> [Information supplied]
------
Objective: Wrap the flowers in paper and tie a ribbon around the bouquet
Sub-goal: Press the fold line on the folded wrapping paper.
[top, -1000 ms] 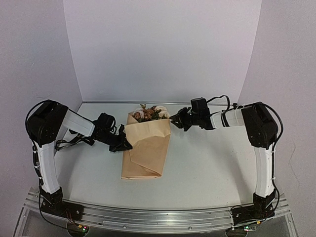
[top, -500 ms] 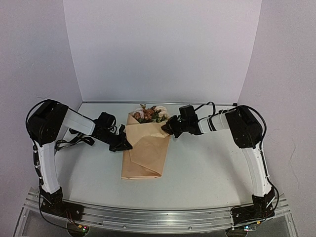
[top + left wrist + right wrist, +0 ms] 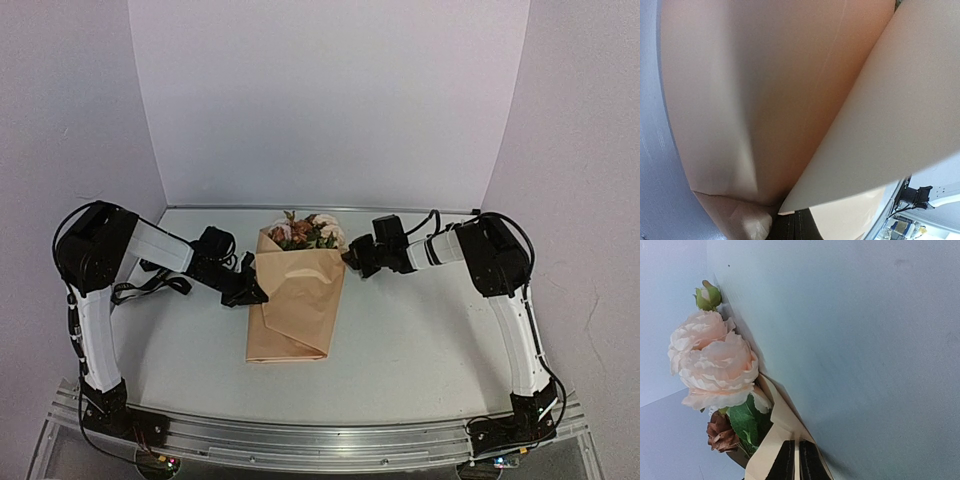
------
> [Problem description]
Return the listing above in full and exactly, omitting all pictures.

> [Answer to the problem]
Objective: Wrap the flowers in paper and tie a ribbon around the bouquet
Sub-goal: Press the fold line on the folded wrapping paper.
[top, -1000 ms] 
[top, -500 ms] 
[top + left wrist + right wrist, +0 ms] 

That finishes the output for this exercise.